Les principales indications
La shockwave therapy traite les pathologies persistantes depuis plus de trois à six mois. Elle intervient comme solution avant d’envisager une infiltration ou une intervention chirurgicale.

| Pathologie | Zone concernée | Taux de succès moyen |
|---|---|---|
| Fasciite plantaire | Talon / Voûte plantaire | 75% – 85% |
| Tendinopathie d’Achille | Arrière de la cheville | 70% – 80% |
| Épicondylite | Coude | 65% – 75% |
| Tendinite calcifiante | Épaule | 80% – 90% |
La thérapie donne aussi de bons résultats sur le syndrome du canal carpien débutant ou le névrome de Morton. L’objectif est de réduire l’œdème périneural et de libérer les adhérences fibreuses comprimant les nerfs.
Cette technologie traite les lésions chroniques piégées dans un cycle où le corps ne reconnaît plus l’inflammation comme un signal de réparation. La shockwave therapy réinitialise le processus de guérison en transformant une lésion dormante en phase aiguë maîtrisée. Elle brise la fibrose tissulaire, redonnant de la souplesse aux structures trop rigides pour supporter les contraintes quotidiennes.
Le déroulement d’une séance
Une séance dure entre 10 et 15 minutes. Le praticien localise la zone douloureuse par palpation ou échographie.
Le thérapeute applique d’abord un gel conducteur sur la peau pour optimiser la transmission des ondes. Il ajuste ensuite la fréquence et la pression en fonction de la tolérance du patient et de la profondeur de la lésion. Lors du traitement, l’applicateur est déplacé sur la zone cible. Le patient ressent des percussions rapides, parfois inconfortables.
La douleur ressentie pendant la séance confirme que les ondes atteignent précisément le foyer de la lésion. Les protocoles prévoient généralement entre 3 et 5 séances, espacées d’une semaine pour laisser les tissus réagir.
Précautions et effets secondaires
La shockwave therapy est contre-indiquée en cas de grossesse si la zone est proche du fœtus, de port d’un stimulateur cardiaque, ou de troubles de la coagulation sanguine.
Suivi post-traitement
Dans les 24 à 48 heures suivant la séance, une légère augmentation de la douleur, une rougeur ou un hématome superficiel peuvent apparaître. C’est une réaction normale liée à la reprise de l’activité inflammatoire nécessaire à la guérison.
Il est déconseillé d’appliquer de la glace ou de prendre des anti-inflammatoires après une séance. Ces méthodes suppriment l’inflammation que la thérapie cherche à stimuler. Un repos sportif relatif est préconisé pendant les deux jours suivant le soin.

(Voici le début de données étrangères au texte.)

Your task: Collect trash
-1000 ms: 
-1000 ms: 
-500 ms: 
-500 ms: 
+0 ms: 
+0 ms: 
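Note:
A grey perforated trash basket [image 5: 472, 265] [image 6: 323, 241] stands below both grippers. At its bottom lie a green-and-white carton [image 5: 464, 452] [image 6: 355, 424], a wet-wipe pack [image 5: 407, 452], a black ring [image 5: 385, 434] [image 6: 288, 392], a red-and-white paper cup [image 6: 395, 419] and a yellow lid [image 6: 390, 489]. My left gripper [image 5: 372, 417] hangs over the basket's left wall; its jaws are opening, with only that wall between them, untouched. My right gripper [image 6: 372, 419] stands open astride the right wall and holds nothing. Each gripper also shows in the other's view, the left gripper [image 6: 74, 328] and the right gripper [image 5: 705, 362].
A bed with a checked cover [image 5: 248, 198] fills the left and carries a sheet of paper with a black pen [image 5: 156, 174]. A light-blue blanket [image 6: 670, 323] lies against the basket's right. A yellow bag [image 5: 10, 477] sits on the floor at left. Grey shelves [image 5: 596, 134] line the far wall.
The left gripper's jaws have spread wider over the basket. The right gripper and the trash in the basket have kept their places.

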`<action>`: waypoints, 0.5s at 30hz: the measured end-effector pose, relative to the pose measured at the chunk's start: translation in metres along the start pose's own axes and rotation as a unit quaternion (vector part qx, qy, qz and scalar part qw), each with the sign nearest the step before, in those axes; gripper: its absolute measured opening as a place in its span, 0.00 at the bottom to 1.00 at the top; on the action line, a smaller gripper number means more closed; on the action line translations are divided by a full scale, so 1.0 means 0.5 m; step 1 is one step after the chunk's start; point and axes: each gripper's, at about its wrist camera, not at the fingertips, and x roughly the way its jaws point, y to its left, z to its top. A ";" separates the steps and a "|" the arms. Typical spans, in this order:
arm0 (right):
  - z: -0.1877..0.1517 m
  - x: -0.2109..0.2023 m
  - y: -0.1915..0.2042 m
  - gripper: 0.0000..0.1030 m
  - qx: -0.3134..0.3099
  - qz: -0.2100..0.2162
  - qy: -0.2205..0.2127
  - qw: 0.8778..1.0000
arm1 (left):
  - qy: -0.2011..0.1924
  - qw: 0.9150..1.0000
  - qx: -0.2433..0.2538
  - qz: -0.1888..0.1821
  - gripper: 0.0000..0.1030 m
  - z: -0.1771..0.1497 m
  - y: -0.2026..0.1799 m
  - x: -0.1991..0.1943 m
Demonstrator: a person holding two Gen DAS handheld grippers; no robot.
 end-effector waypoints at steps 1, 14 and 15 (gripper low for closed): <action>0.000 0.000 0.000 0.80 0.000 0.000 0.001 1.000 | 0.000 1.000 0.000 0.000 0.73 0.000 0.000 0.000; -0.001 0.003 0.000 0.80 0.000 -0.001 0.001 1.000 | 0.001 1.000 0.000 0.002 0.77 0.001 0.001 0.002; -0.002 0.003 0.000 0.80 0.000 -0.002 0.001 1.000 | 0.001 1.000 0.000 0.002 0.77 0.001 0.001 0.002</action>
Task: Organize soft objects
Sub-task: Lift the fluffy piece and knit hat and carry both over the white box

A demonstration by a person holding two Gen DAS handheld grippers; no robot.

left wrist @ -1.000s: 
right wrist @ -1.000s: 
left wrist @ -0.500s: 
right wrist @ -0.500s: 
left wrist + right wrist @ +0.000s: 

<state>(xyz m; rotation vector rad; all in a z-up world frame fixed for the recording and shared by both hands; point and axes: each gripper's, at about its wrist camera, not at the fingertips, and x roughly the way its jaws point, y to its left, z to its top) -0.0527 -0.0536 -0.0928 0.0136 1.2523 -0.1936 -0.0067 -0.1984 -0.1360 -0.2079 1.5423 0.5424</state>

Pourquoi choisir cette méthode ?
La shockwave therapy offre un ratio bénéfice/risque favorable. Contrairement aux infiltrations de cortisone, elle ne fragilise pas le tendon. Elle renforce la structure collagénique. Sans anesthésie ni cicatrice, elle permet de rester actif tout au long du traitement.
L’efficacité maximale est atteinte 8 à 12 semaines après la dernière séance. Le corps travaille en profondeur pour reconstruire les tissus endommagés depuis des mois, voire des années.